Tarieven afvalstoffenheffing

Omschrijving

                   2019

                   2020

            Landelijk

Van één persoon

207,05

223,80

214,00

Van twee personen

268,20

289,90

263,00

Van drie of meer personen

278,90

301,50

263,00

Toeristenbelasting

De reguliere toeristenbelasting wordt geheven ter zake van het houden van verblijf met overnachting in hotels, pensions en andere, soortgelijke vakantie-onderkomens. Met ingang van 2018 kent onze gemeente een afzonderlijk (lager) tarief voor het houden van verblijf op een kampeerterrein. Met ingang van 2019 is tevens een watertoeristenbelasting ingevoerd.

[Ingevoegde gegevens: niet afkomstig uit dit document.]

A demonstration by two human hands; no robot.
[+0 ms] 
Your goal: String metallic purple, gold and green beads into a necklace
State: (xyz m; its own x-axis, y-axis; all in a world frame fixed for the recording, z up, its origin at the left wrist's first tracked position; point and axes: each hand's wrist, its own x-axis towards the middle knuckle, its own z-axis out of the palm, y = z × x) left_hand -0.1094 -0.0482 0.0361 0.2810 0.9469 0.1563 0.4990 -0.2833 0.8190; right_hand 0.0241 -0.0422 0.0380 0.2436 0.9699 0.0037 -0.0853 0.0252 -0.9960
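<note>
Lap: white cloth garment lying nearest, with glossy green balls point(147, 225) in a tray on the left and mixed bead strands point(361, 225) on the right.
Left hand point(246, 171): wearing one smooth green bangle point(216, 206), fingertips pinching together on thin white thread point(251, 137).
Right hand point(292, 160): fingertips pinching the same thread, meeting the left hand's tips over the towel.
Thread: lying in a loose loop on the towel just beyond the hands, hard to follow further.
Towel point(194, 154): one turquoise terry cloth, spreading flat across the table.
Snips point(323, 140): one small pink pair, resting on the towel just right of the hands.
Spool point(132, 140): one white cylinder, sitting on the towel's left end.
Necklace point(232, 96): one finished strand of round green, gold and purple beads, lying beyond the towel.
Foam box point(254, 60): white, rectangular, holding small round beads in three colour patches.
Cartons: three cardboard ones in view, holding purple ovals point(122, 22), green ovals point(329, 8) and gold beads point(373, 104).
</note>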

In de begroting is een verwachte opbrengst watertoeristenbelasting van € 80.000 structureel opgenomen.

In 2019 kent 83% van de gemeenten een toeristenbelasting. In 76% van de gemeenten bedraagt het tarief een vast bedrag per overnachting. Ook komt het voor dat het te betalen bedrag afhangt van de overnachtingsprijs (in 4,8 procent van de gemeenten) of het aantal sterren van het hotel (0,8 procent). Dit komt met name voor bij grote steden. Het gewogen gemiddelde tarief bij alleen gemeenten met toeristenbelasting bedraagt € 2,70 per overnachting.

Voor het verkrijgen van extra inkomsten wordt voor de toeristenbelasting naast de inflatiecorrectie, een extra opslag toegepast van € 100.000 (+ 14,7%). Meerjarig wordt voor de jaren 2021 en 2022 eveneens van een inflatiecorrectie van 1,5% en jaarlijks een extra opslag van € 100.000 (resp. + 12,8% en + 10,9%) uitgegaan.

Hondenbelasting

Het tarief per hond bedraagt in 2020 in onze gemeente € 78,75 per jaar. Gemiddeld betaalt de houder van één hond in Nederland in 2019 € 76,07 per jaar. In 2019 wordt in 201 van de 355 gemeenten een hondenbelasting geheven. In die gemeenten woont 60 procent van de bevolking.

Reinigingsrechten

Reinigingsrechten kunnen worden geheven voor het aanbieden van bedrijfsafval aan de gemeente
of voor het inzamelen van dit afval door de gemeente. Gelijk aan de afvalstoffenheffing is het beleid erop gericht zoveel mogelijk kostendekkend te zijn. In de begroting is rekening gehouden met een inflatiecorrectie van 1,5%. Meerjarig is eveneens van een jaarlijkse stijging van 1,5% uitgegaan.

Rioolheffing gebruikers

Naast de rioolheffing eigenaren wordt een gebruikersbelasting geheven voor percelen waar meer dan 300m3 water wordt ingenomen (en geloosd). Over de eerste 300m3 wordt niet geheven, waarmee een gemiddeld huishouden buiten de heffing valt. Uitgangspunt bij deze heffing is dat deze tezamen met de rioolheffing eigenaren 100% kostendekkend moet zijn.

Grafrechten

Met betrekking tot deze heffing is het beleid erop gericht zoveel mogelijk kostendekkend te zijn. In deze begroting is rekening gehouden met een inflatiecorrectie van 1,5.

Leges

De gemeentelijke tarieven ter zake van deze heffingen worden over het algemeen met 1,5% verhoogd. Meerjarig wordt voor de jaren 2021 en verder eveneens een inflatiecorrectie van 1,5% toegepast.
Voor de leges omgevingsvergunning wordt, naast een inflatiecorrectie van 1,5%, ook rekening gehouden met maatregelen die moeten leiden tot een hogere kostendekkendheid. Zie hiervoor de toelichting bij Programma 3.

Havengeld

Ook voor deze heffing geldt een maximale opbrengstnorm van 100% van de geraamde lasten. Anders dan bij de afvalstoffenheffing en de rioolheffing wordt bij deze heffing, gelet op het afwijkende karakter, een volledige dekking niet nagestreefd. In de begroting is rekening gehouden met een inflatiecorrectie van 1,5%. Meerjarig is eveneens van een jaarlijkse stijging van 1,5% uitgegaan.

Bruggeld

In de begroting zijn geen inflatie en/of belastingmaatregelen verwerkt.

Marktgeld

In deze begroting is rekening gehouden met een inflatiecorrectie van 1,5.